▲ Business & Strategy

Sketch a Business Model Canvas From a Rough Idea

Turn a one-line business idea into a 9-box canvas that surfaces the assumptions you're making.

When to use this

When you have an idea for a business and want to pressure-test whether the pieces fit together — before writing a deck.

The prompt

You are a sharp early-stage advisor.

My rough business idea:
> [one or two sentences]

What I think the "wedge" is — the specific first customer and use case: [...]

Fill out a Business Model Canvas with these 9 blocks. Keep each section to 2–4 specific bullets. Vague entries don't count.

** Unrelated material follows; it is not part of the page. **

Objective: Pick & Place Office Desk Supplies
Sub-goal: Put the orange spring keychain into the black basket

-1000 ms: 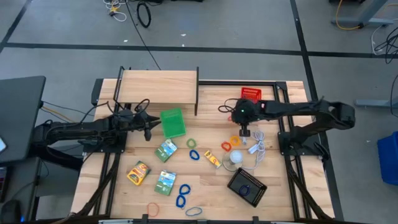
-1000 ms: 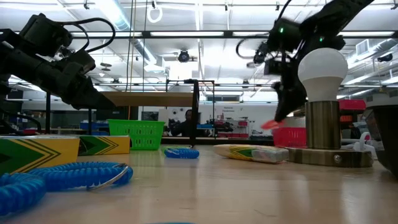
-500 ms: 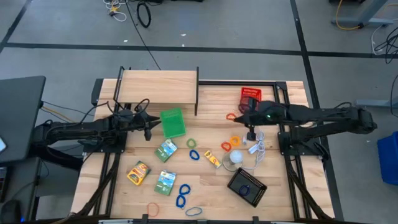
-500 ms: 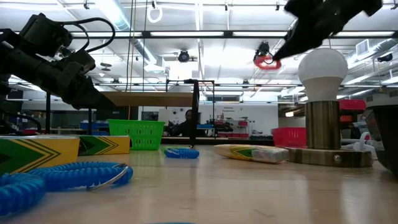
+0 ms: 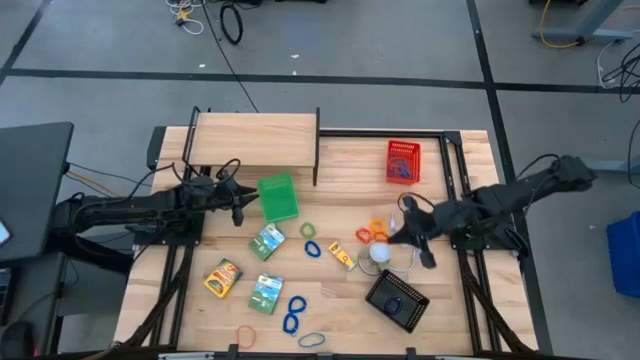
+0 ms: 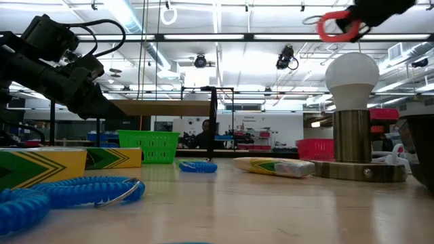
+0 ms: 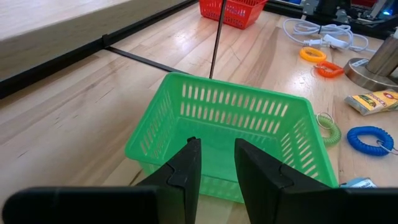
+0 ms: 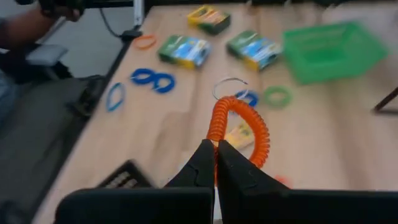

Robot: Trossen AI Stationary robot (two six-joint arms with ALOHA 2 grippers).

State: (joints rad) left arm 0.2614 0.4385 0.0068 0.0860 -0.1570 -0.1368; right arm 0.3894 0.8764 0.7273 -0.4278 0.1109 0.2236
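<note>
While the right gripper [image 8: 215, 155] hangs raised over the right side of the wooden surface [image 5: 340, 170], its jaws are pressed together on an orange coiled loop [image 8: 244, 127], which stands up from the tips; the low view shows the same loop [image 6: 333, 26] high above the white ball-shaped lamp [image 6: 350, 72]. Ahead of these jaws on the surface: a green loop [image 8: 276, 96], a blue loop [image 8: 247, 98], a yellow printed packet [image 8: 238, 134], two green printed packets [image 8: 185, 49], a yellow-green packet [image 8: 209, 17], a doubled blue loop [image 8: 153, 78], a single blue loop [image 8: 114, 97] and an orange loop [image 8: 145, 41]. Below and close to them: a black mesh basket [image 5: 397, 299]. Well behind them: a red mesh basket [image 5: 402, 161]. Left gripper [image 7: 214, 155]: low over the left side, jaws narrowly parted and holding nothing, the near wall of a green mesh basket [image 7: 230, 134] directly in front of the tips. Beyond that basket from the left jaws: further orange loops [image 7: 312, 55] and white cord [image 7: 323, 34].
</note>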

1. **Customer segments** — who is the FIRST customer? Not "everyone".
2. **Value proposition** — the specific outcome they get. No "save time".
3. **Channels** — how do we reach them? Where do they already hang out?
4. **Customer relationships** — self-serve, sales-led, community? What's the touch model?
5. **Revenue streams** — what they pay for, how, and the structure (one-time, recurring, usage).
6. **Key resources** — what we have or need that's hard to copy.
7. **Key activities** — what work the company does every day.
8. **Key partnerships** — who else is in the value chain. Who could kill us by stopping cooperating?
9. **Cost structure** — the big buckets, and whether the model is variable or fixed-cost heavy.

At the end, list:

- **The 3 riskiest assumptions** — the ones, if wrong, would break the business.
- **The cheapest test for each** — one experiment we could run in under 2 weeks per assumption.

What you'll get back

A filled canvas with specific entries in each block, plus the three riskiest assumptions and a cheap test for each.

How this is structured in English

Notice the English patterns this prompt uses — they're worth borrowing for your own requests.

  • The wedge Startup vocabulary — the narrow first use case that opens the door to a bigger market. Useful precise term.